Happy Solstice! Summer is here, and life is booming. Make sure you head down to Jamaica Bay to see cacti, horseshoe crabs, and diamondback terrapin turtles! Or get lost in a world of wildflowers and butterflies in Pelham Bay Park. As for the loveliness above…never again will you speak ill of Staten Island without feeling a bit foolish.

 

A few special events on Saturday are worthy of your attention and support. Sustainable South Bronx and the Bronx River Alliance are having outdoor benefits to support their revitalization of their shared community. The Gowanus Dredgers invite you to celebrate, care for, and canoe the canal. Staten Islanders are reasserting the second half of their borough’s name with a booming paddle culture. Kayak Staten Island opens its season of free paddling Saturday at noon (continuing until 5PM) as part of “Back to the Beach” day.

Just head to Midland Beach (Zone 5), all the way at the end (south-west terminus) of Father Capodanno Boulevard.

And of course, there’s the Clearwater Festival! To maximize your Clearwater fun, join with Time’s Up! for a rail and ride combo trip to the festival.

 

And below, as always, a listing of FREE events to get families, couples, singles, and bands of buddies outdoors in the big city!

 

SATURDAY, JUNE 21

 

 

BIRDING, BROOKLYN, 8AM-10AM

 

Learn the basics of birding (Lesson One: Get up early) with the Urban Park Rangers in one of our lesser-known jewels, the Salt Marsh Nature Center in Marine Park (East 33rd Street and Ave. U). Call 718-421-2021 for more information.

 

 

FORAGING, QUEENS, 915AM-11AM

Join Naturalist “Wildman” Steve Brill in an exploration of the wild food and ecology of Flushing Meadows Corona Park. The Ecology Program lasts approximately 90 minutes, to be followed by Brunch at the Museum and a Queens Museum of Art Highlights tour.

Hundreds of herbs, greens and berries grace our parks in early summer, and the sunny meadows and byways of Flushing Meadows Corona Park overflow with wild plants in season. This free event, which includes a “Wildman” indoor presentation and tour, is part of a Queens Museum of Arts’ senior citizen event.

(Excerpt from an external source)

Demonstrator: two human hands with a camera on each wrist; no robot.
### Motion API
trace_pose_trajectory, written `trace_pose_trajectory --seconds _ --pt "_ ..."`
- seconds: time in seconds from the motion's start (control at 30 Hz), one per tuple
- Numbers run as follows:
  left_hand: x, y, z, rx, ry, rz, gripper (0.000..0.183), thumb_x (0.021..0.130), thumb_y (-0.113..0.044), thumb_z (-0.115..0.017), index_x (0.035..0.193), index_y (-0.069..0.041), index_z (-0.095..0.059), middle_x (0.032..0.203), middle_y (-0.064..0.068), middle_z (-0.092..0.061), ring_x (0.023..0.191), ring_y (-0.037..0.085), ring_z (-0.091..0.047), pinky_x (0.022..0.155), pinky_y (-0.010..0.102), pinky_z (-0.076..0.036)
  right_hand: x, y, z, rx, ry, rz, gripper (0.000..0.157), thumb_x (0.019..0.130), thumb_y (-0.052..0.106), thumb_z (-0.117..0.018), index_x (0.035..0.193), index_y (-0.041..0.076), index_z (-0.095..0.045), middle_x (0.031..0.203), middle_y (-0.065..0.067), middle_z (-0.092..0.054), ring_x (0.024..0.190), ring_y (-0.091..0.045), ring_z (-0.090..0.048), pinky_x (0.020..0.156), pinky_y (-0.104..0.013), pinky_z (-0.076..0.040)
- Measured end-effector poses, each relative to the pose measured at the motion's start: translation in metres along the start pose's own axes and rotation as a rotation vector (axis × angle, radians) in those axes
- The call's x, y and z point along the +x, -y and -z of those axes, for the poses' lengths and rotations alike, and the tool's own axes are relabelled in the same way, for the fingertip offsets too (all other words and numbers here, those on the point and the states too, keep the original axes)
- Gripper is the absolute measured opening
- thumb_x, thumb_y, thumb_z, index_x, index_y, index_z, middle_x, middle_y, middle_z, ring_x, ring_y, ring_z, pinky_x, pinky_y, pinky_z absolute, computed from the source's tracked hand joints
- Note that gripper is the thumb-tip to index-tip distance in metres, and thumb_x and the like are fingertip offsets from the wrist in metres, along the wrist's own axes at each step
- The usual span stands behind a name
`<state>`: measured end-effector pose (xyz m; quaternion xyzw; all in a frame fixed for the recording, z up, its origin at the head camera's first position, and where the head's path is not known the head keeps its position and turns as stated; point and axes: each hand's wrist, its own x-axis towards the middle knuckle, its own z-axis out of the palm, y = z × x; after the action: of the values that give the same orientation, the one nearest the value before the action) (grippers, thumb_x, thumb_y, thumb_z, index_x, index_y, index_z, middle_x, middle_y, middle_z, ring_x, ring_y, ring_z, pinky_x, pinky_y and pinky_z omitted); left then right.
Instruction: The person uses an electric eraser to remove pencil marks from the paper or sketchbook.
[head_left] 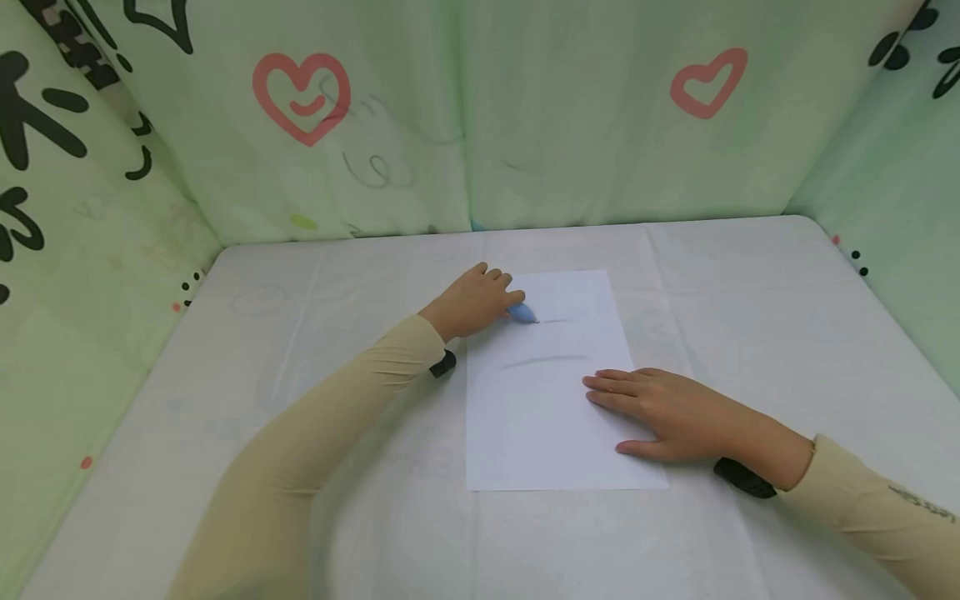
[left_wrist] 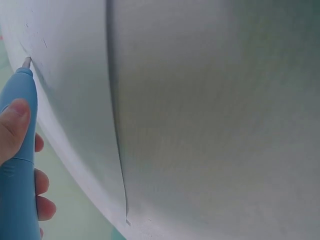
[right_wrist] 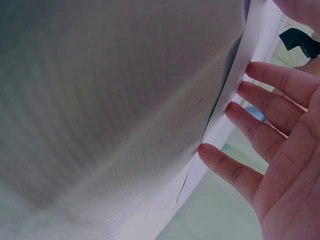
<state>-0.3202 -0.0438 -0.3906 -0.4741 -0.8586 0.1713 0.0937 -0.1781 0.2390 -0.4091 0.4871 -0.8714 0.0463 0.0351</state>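
A white sheet of paper lies on the table and bears two grey pencil strokes, a short faint upper one and a longer lower one. My left hand grips a thick blue pen-shaped electric eraser, thumb on one side and fingers curled round the other. The narrow tip of the eraser meets the paper at the left end of the upper stroke. Lower on the sheet, my right hand rests with fingers straight on its right edge; in the right wrist view its fingertips lie along that edge.
A white cloth with soft creases covers the table. Pale green curtains with red hearts and black drawings stand behind the table and on both sides. A black wrist device sits under the right wrist, another under the left.
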Motion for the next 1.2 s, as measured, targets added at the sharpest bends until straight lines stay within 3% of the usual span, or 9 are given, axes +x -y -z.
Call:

Some of the late spring herbs and greens we’ll be looking for include tasty violets, corn-flavored chickweed, mild, chewy common mallow; sow thistle, which tastes like lettuce; Asiatic dayflower, which tastes like string beans; and burdock, with a potato-artichoke flavored taproot, and artichoke-flavored flower stalk.

Early summer berries, such as mulberries and juneberries, may also be dropping fruit, ripe for the picking!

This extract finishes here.